Selon plusieurs médias locaux camerounais, notamment Koaci et Lebledparle.com, les faits se sont déroulés le mercredi 22 juillet lors d’une opération menée par des éléments des Équipes spéciales d’intervention rapide (ESIR) dans le cadre d’une lutte contre la consommation et le trafic de stupéfiants. Deux jeunes auraient été tués par balle pendant cette intervention, provoquant une vive émotion au sein de la population.
La source immédiate de la colère populaire serait donc liée aux circonstances de ces décès et aux interrogations sur l’usage des armes à feu par les forces de sécurité. Les habitants réclament des éclaircissements sur le déroulement exact de l’opération et souhaitent que les responsabilités soient établies.
Après l’inhumation d’Abba, présenté comme l’une des victimes, des habitants sont redescendus dans les rues ce jeudi 23 juillet. Des sources locales rapportent notamment l’incendie d’un véhicule de police dans un contexte de forte tension.
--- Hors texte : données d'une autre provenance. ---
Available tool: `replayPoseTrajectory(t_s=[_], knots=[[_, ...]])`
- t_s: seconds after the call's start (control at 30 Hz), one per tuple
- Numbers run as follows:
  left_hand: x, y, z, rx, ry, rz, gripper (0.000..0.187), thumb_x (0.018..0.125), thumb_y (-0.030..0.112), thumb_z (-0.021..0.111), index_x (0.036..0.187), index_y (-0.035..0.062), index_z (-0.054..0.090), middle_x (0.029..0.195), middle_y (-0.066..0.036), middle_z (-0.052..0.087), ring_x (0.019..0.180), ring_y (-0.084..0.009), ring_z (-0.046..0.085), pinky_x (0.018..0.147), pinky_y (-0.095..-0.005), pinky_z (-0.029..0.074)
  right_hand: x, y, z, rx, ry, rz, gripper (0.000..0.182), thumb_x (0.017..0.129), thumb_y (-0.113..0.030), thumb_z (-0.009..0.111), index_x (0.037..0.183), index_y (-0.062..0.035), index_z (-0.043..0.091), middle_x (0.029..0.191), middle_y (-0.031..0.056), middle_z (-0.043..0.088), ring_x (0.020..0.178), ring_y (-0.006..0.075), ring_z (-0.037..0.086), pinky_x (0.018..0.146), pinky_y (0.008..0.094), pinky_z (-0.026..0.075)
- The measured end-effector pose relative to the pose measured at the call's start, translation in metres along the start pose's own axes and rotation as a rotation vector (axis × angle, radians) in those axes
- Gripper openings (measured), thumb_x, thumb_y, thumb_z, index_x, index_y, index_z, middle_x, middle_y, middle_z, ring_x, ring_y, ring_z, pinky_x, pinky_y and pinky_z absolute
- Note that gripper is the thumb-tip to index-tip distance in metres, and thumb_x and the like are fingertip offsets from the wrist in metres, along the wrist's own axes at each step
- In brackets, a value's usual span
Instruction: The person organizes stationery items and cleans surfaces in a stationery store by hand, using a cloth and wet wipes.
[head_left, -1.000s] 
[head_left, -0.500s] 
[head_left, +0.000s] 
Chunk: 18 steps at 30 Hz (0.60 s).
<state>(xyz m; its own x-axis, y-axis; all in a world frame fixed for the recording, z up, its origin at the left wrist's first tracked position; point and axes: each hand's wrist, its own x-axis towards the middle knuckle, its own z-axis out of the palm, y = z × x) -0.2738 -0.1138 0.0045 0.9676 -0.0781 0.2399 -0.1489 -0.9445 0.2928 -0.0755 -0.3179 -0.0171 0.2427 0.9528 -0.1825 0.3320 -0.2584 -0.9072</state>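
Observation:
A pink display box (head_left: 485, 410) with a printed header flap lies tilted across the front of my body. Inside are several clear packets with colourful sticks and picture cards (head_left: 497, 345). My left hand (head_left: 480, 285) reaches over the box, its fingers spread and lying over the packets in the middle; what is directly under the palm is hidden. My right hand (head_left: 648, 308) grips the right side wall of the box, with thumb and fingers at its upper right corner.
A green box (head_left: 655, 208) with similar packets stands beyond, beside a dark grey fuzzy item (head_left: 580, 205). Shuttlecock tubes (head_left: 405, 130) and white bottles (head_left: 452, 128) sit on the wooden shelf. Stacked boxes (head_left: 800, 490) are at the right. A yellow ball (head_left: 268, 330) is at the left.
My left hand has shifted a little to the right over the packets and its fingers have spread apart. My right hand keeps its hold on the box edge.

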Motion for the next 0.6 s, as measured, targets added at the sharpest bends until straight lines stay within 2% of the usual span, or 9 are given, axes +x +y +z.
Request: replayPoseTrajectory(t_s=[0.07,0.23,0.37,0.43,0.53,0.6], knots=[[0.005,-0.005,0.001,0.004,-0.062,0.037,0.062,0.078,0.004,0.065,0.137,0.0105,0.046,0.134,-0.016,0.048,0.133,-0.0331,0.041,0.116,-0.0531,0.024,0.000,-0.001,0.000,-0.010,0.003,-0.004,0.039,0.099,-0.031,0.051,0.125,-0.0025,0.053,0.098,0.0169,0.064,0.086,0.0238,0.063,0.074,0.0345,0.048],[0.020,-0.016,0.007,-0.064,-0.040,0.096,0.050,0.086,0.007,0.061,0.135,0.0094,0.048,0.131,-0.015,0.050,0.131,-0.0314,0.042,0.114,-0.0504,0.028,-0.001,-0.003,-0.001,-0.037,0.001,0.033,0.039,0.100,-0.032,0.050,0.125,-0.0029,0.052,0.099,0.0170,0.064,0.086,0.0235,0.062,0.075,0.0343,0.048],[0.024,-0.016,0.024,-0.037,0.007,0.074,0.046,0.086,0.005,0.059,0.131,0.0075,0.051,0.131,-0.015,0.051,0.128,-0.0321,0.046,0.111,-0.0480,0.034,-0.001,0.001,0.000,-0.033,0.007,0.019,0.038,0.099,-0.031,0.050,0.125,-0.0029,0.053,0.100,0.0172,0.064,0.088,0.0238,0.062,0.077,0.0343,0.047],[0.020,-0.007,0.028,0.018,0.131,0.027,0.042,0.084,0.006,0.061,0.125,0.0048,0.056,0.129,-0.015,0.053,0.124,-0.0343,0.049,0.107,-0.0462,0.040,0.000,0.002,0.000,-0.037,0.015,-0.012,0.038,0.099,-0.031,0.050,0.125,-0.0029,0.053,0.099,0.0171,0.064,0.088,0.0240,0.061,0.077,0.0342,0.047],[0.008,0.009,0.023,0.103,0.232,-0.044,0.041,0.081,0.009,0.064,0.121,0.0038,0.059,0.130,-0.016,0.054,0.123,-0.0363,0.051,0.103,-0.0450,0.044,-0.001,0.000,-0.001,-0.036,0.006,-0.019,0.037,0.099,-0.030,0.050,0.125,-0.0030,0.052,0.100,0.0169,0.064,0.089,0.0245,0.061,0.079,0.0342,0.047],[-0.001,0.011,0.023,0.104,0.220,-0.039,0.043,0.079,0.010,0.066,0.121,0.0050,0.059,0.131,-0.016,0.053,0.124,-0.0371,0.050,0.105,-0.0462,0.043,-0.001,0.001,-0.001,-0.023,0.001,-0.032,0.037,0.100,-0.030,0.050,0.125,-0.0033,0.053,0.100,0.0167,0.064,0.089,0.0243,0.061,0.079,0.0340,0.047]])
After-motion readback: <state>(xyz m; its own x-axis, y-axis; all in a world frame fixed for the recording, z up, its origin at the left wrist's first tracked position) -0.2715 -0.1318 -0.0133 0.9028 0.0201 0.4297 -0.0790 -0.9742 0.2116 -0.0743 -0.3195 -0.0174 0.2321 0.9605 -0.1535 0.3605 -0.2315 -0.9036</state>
En fin de matinée, un retour progressif au calme était toutefois observé dans plusieurs quartiers.
Les autorités camerounaises n’ont pas encore livré de version officielle complète sur les circonstances des tirs. Une enquête pourrait permettre de déterminer les responsabilités et d’apaiser une situation qui inquiète dans cette zone frontalière stratégique du bassin du lac Tchad.